[Supplied data]
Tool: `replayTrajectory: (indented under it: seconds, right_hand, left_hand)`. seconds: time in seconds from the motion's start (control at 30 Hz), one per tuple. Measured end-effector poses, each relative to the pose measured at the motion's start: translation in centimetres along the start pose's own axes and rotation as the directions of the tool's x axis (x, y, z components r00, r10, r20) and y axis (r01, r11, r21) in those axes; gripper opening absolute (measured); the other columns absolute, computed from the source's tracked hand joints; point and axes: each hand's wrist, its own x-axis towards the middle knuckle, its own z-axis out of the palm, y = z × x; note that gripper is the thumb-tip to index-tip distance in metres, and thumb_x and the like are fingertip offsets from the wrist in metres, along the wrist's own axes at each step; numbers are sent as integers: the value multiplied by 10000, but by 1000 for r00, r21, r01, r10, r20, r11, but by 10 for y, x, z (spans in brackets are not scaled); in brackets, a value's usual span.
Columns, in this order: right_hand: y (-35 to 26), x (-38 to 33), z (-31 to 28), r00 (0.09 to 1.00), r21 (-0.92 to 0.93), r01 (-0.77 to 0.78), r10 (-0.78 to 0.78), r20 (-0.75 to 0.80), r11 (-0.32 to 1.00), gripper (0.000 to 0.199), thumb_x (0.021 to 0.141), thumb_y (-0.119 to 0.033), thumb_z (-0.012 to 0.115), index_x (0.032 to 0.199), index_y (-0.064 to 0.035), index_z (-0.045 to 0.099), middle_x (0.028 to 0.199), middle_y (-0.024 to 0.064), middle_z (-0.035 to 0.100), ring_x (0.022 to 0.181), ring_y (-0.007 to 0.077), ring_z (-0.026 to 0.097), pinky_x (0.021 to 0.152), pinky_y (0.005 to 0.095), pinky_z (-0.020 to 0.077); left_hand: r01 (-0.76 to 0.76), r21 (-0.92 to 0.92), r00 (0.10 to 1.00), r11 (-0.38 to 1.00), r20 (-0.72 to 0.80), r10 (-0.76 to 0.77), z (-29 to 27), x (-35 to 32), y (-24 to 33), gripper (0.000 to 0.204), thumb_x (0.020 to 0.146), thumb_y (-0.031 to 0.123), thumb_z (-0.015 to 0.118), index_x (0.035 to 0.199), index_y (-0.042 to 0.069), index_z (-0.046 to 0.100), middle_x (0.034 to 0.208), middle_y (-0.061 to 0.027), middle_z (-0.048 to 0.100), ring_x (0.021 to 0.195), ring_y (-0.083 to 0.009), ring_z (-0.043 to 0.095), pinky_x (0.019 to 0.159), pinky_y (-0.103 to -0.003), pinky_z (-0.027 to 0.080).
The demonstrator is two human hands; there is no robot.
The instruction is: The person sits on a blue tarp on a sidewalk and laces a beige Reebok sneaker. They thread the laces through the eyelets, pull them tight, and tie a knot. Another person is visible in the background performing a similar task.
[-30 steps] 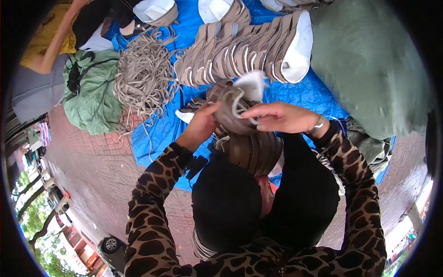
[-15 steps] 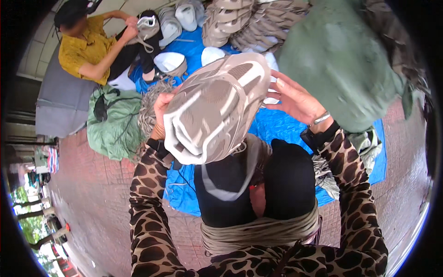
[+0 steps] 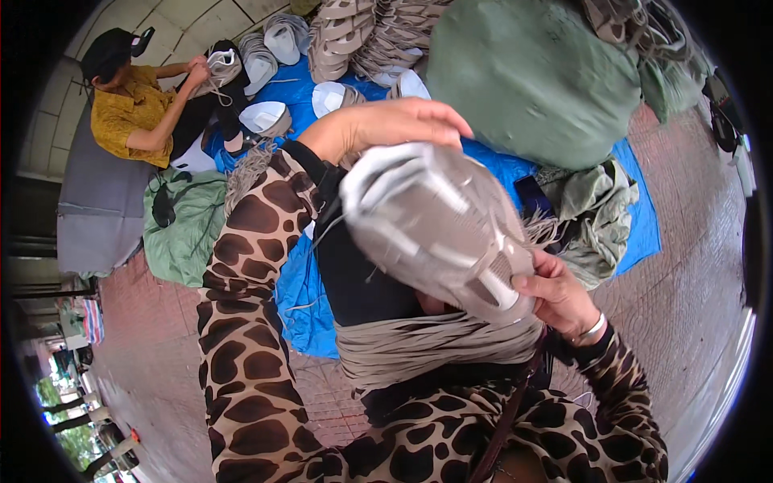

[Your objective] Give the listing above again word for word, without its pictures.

[Your response]
Tool: `replayTrajectory: (indented under it: seconds, right_hand, left_hand)`. seconds: time in seconds from the motion's start (control at 30 Hz), one per tuple. Measured end-effector poses, each relative to the pose measured at the motion's start: translation in centimetres along the start pose's own axes and rotation as the directions of the tool's x axis (x, y, z components r00, r10, r20) and y axis (r01, r11, r21) in those axes; gripper opening absolute (measured); the other columns absolute, computed from the source's tracked hand joints; point and axes: each hand's wrist, its own x-axis towards the middle knuckle, its own z-axis out of the palm, y = z × x; note that gripper is the thumb-tip to index-tip distance in metres, and thumb_x and the like are fingertip offsets from the wrist in metres, along the wrist's own axes at each step; numbers are sent as integers: the value multiplied by 10000, but by 1000 for r00, r21, r01, r10, r20, r11, but by 10 for y, x, z (spans in brackets are not scaled); in brackets, a value's usual span.
Columns, in this order: right_hand: y (-35 to 26), x (-38 to 33), z (-31 to 28), r00 (0.09 to 1.00), r21 (-0.92 to 0.93), r01 (-0.77 to 0.78), r10 (-0.78 to 0.78), r20 (-0.75 to 0.80), r11 (-0.32 to 1.00), gripper (0.000 to 0.199), thumb_x (0.021 to 0.141), thumb_y (-0.119 to 0.033), thumb_z (-0.012 to 0.115), index_x (0.032 to 0.199), index_y (-0.064 to 0.035), index_z (-0.045 to 0.099), middle_x (0.028 to 0.199), middle_y (-0.024 to 0.064), middle_z (-0.035 to 0.100), ring_x (0.022 to 0.181), ring_y (-0.007 to 0.077), ring_z (-0.026 to 0.097), pinky_x (0.021 to 0.152), pinky_y (0.005 to 0.095), pinky_z (-0.020 to 0.077); left_hand: r01 (-0.76 to 0.76), r21 (-0.92 to 0.92), r00 (0.10 to 1.00), r11 (-0.38 to 1.00), r20 (-0.72 to 0.80), r10 (-0.76 to 0.77), z (-29 to 27), x (-35 to 32), y (-24 to 33), gripper (0.000 to 0.204), thumb_x (0.020 to 0.146), thumb_y (-0.031 to 0.123), thumb_z (-0.015 to 0.118), index_x (0.035 to 0.199), index_y (-0.042 to 0.069), index_z (-0.046 to 0.100), middle_x (0.034 to 0.208), middle_y (-0.061 to 0.027), middle_z (-0.048 to 0.100), ring_x (0.021 to 0.195), ring_y (-0.083 to 0.009), ring_z (-0.043 to 0.095), pinky_x (0.019 to 0.159), pinky_y (-0.103 to -0.003), pinky_z (-0.027 to 0.080).
The demonstrator is two human hands; there is no robot.
The instruction is: The person sits on a blue tarp on a sidewalk and laces a beige Reebok sneaker. They thread the laces through the eyelets, pull them tight, and tie a knot. Another person is visible in the background performing a similar task.
[-30 steps] 
[-15 steps] 
[+0 steps] 

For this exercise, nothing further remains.